I would like you to transcribe all of the data exactly.

**RECORDED DATA:**
• • • • •
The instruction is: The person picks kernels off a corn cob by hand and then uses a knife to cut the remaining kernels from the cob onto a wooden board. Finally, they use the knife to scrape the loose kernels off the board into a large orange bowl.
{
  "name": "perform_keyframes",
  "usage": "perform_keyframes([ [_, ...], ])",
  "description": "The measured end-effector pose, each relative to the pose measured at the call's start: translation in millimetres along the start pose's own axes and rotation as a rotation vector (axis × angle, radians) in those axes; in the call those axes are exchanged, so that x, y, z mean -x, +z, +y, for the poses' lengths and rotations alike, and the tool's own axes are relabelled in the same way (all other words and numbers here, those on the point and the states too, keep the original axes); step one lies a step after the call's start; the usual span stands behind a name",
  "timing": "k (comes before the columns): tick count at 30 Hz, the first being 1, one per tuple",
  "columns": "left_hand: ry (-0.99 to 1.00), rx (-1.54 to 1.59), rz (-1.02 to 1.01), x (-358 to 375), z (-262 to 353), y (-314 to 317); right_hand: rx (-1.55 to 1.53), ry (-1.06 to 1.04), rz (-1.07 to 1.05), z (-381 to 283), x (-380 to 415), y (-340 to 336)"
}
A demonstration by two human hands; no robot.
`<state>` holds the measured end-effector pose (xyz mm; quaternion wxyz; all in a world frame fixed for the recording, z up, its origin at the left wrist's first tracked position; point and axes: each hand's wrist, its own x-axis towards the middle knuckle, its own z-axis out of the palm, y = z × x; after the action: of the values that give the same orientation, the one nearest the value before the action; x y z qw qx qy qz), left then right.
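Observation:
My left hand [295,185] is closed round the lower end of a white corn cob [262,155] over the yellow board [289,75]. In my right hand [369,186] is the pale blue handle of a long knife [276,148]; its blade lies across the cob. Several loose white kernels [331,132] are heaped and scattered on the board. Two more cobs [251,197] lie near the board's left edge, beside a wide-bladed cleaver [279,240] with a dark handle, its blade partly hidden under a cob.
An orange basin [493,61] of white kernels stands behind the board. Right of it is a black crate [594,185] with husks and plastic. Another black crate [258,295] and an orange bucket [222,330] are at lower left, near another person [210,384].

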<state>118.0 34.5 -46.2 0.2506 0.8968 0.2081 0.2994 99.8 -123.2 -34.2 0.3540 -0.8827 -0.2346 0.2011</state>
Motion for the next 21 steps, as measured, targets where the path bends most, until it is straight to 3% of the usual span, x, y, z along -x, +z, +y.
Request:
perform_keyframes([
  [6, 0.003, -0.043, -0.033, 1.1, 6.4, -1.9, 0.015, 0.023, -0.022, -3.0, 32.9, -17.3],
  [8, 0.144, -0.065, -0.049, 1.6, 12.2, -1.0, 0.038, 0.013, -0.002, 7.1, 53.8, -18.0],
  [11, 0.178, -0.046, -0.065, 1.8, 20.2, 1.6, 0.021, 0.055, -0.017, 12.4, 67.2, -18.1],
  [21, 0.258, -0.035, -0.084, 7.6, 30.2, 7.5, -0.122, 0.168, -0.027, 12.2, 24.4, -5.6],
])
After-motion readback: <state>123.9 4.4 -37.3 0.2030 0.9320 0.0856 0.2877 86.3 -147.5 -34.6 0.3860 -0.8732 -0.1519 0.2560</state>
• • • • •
**ANSWER FOR THIS EXERCISE:**
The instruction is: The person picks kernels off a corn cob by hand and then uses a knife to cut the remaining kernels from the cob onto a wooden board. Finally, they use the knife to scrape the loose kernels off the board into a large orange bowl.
{
  "name": "perform_keyframes",
  "usage": "perform_keyframes([ [_, ...], ])",
  "description": "The measured end-effector pose, each relative to the pose measured at the call's start: translation in millimetres along the start pose's own axes and rotation as a rotation vector (axis × angle, radians) in those axes; in the call those axes are exchanged, so that x, y, z mean -x, +z, +y, for the poses' lengths and rotations alike, and the tool's own axes are relabelled in the same way (all other words and numbers here, those on the point and the states too, keep the original axes); step one lies a step after the call's start; the usual span stands behind a name",
  "timing": "k (comes before the columns): tick count at 30 Hz, the first being 1, one per tuple",
  "columns": "left_hand: ry (-0.99 to 1.00), rx (-1.54 to 1.59), rz (-1.02 to 1.01), x (-358 to 375), z (-262 to 353), y (-314 to 317); right_hand: rx (-1.55 to 1.53), ry (-1.06 to 1.04), rz (-1.07 to 1.05), z (-381 to 283), x (-380 to 415), y (-340 to 336)"
}
A demonstration by two human hands; no robot.
`<state>` holds the measured end-effector pose (xyz mm; quaternion wxyz; all in a world frame fixed for the recording, z up, its origin at the left wrist's first tracked position; point and axes: each hand's wrist, its own x-axis towards the middle knuckle, its own z-axis out of the palm, y = z × x; after the action: of the values that give the same orientation, the one nearest the value before the action; x y z qw qx qy qz), left then right.
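Observation:
My left hand [295,185] is closed round the lower end of a white corn cob [262,155] over the yellow board [289,75]. In my right hand [369,186] is the pale blue handle of a long knife [276,148]; its blade lies across the cob. Several loose white kernels [331,132] are heaped and scattered on the board. Two more cobs [251,197] lie near the board's left edge, beside a wide-bladed cleaver [279,240] with a dark handle, its blade partly hidden under a cob.
An orange basin [493,61] of white kernels stands behind the board. Right of it is a black crate [594,185] with husks and plastic. Another black crate [258,295] and an orange bucket [222,330] are at lower left, near another person [210,384].
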
<state>118.0 34.5 -46.2 0.2506 0.8968 0.2081 0.2994 99.8 -123.2 -34.2 0.3540 -0.8827 -0.2346 0.2011</state>
Motion for the next 21 steps, as measured, targets where the path bends most, until it is straight to 3% of the usual span, x, y, z along -x, +z, +y.
Request:
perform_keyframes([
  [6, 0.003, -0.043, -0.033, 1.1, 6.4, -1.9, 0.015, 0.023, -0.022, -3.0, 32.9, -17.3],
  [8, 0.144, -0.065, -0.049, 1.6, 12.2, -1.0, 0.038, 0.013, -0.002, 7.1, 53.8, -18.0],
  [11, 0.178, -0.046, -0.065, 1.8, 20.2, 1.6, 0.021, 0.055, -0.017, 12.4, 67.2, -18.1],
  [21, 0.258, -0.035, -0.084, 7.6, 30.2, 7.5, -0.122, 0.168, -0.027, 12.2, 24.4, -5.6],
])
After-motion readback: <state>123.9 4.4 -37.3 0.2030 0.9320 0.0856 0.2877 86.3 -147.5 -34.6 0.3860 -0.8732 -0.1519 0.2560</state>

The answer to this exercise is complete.